Copy the listing below letter for letter, passing over each picture.

:: DATA EXCERPT

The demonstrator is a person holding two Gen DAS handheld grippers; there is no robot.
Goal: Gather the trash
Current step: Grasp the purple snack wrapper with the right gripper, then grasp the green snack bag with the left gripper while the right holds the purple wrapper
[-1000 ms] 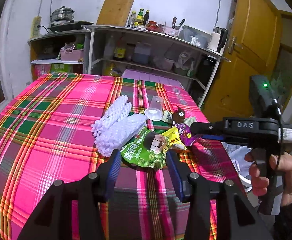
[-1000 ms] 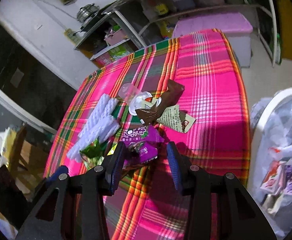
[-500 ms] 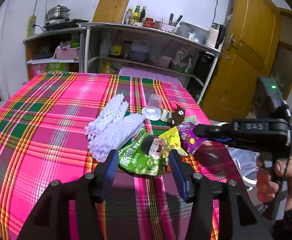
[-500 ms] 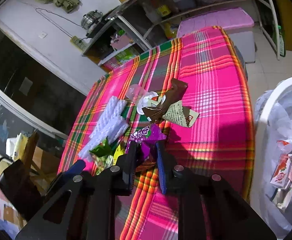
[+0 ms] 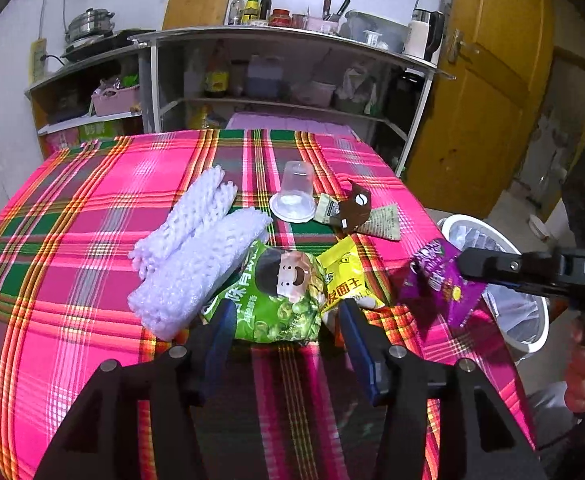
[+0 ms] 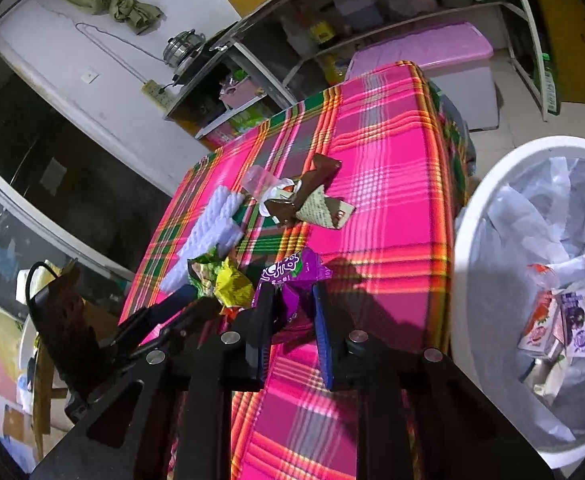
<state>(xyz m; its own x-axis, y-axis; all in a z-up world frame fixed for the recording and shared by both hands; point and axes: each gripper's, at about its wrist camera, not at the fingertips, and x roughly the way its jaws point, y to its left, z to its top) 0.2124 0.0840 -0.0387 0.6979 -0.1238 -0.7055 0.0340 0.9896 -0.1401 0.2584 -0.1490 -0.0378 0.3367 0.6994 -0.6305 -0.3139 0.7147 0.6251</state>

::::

* **SOLUTION**:
The demonstrator is a person holding two Gen DAS handheld grippers; there is no robot.
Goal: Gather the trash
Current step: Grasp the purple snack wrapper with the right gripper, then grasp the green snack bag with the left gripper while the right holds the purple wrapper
[-1000 ms] 
[-1000 ms] 
[-500 ms] 
[-500 ms] 
[+0 ms] 
[+0 ms] 
<state>(xyz m; its own x-axis, y-axis; all in a z-up world frame fixed for the recording and shared by both hands; point and axes: each gripper's, at about its wrist camera, not at the fingertips, and x roughly the way its jaws point, y to its left, z to its top) 0.2124 0.0840 -0.0387 0.6979 -0.1238 -0.7055 0.0340 0.9896 -0.1401 0.2584 -0.1490 -0.0378 0.3367 0.6994 -0.6305 -0.3139 0.7147 0.6251</state>

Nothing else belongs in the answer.